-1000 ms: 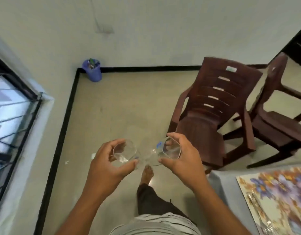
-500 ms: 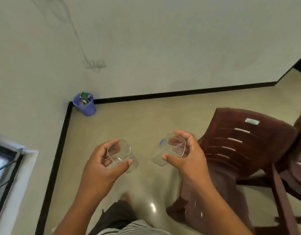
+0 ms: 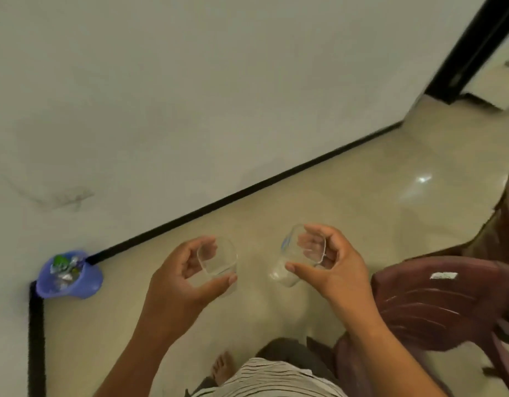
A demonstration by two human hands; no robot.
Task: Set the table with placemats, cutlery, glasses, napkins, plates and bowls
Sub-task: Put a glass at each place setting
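Now carrying one clear glass in left hand, another glass in right hand, fingers curled round each; table unseen.

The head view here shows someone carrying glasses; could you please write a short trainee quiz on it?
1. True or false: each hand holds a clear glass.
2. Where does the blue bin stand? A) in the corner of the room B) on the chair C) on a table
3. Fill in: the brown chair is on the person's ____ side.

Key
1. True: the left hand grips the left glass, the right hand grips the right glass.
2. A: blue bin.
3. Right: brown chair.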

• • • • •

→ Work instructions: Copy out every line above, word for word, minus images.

→ Solution to this problem:
-1000 ms: 
-500 ms: 
+0 ms: 
A demonstration by two human hands; no robot.
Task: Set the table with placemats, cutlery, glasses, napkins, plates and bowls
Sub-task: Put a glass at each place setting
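Now carrying one clear glass in left hand, another glass in right hand, fingers curled round each; table unseen.

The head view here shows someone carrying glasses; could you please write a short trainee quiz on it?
1. True or false: each hand holds a clear glass.
2. Where does the blue bin stand? A) in the corner of the room B) on the chair C) on a table
3. Fill in: the brown chair is on the person's ____ side.

Key
1. True: the left hand grips the left glass, the right hand grips the right glass.
2. A: blue bin.
3. Right: brown chair.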

No further answer is required.